I turned to her and softly said "I know exactly how you feel. I work in a nursing home and I do hospice work with families. It's rough. You look at your parents now and they are a shell of what they once were. They used to be so strong and tough; and now they're frail and dependant on everyone's compassion. It's scary. You have a right to feel overwhelmed." Her eyes welled up with tears. As she blinked a slow blink and swallowed hard, I saw all the pain that she was hiding inside. She spoke quietly and said "I'm all that my dad has. It's just me."
This one-sided conversation went on for a while as she continued to purge her soul to me.
After she finished, I didn't quite know what to say. So I reached out, touched her arm and responded with "He's lucky to have you. I'll be praying for you. Good luck." As I walked away I wondered who benefitted more from that conversation; her for being able to talk about it, or me for being able to hear it.
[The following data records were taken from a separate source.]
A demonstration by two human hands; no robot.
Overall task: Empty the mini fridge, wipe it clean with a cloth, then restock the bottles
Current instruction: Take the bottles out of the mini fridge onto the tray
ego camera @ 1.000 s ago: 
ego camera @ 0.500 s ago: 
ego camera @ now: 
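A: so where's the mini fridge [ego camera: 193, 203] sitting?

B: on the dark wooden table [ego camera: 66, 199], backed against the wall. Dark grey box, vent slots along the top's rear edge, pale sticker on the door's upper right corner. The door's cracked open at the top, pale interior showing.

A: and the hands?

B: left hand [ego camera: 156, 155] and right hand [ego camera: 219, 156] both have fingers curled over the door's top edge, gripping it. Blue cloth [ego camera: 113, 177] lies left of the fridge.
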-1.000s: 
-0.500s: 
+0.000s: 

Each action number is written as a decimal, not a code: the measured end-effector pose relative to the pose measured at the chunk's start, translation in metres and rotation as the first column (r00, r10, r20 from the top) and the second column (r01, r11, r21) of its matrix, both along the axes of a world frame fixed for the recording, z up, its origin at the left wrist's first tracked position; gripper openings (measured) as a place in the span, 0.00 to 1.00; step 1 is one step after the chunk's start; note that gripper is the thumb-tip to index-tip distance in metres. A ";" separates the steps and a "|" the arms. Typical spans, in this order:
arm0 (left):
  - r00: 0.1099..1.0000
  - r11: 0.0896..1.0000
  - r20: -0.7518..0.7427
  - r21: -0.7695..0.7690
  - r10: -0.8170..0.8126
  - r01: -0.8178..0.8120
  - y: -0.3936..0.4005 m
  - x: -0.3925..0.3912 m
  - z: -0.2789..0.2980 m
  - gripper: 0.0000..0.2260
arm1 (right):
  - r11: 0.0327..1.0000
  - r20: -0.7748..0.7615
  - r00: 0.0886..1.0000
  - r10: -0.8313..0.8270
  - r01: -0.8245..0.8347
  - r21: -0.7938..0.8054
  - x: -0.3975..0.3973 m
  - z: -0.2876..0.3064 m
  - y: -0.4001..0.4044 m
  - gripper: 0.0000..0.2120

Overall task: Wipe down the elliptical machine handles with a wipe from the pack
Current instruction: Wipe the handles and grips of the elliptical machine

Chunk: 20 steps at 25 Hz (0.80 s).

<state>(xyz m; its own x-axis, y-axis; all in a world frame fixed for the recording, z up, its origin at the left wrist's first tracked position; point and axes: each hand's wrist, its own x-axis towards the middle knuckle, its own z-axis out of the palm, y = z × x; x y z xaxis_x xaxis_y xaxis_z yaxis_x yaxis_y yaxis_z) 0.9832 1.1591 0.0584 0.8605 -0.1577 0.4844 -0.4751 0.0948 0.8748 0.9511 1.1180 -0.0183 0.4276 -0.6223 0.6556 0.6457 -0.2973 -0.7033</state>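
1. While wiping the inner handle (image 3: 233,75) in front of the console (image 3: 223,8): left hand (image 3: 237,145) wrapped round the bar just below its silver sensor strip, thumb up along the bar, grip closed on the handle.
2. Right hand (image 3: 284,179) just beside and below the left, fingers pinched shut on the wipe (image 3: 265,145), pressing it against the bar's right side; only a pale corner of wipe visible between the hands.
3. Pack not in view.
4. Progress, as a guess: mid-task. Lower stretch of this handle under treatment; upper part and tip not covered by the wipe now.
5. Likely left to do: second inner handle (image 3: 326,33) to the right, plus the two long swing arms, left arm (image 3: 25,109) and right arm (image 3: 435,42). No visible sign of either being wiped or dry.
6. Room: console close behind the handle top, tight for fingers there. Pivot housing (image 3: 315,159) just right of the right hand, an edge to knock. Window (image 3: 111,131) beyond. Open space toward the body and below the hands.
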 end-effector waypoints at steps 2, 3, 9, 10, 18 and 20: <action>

It's amazing how small some of our problems can be when compared to someone whose problems are life-altering. Within roughly 10 minutes, we both had a renewed perspective of life that day.
In all honesty, I'll never know if I've made a real difference in anyone's life. But sometimes all it takes is one person to say that they understand; and that's enough to give someone who's hurting the strength to go on doing what they do. The cost to listen is free; but the ability to help someone who's hurting is priceless.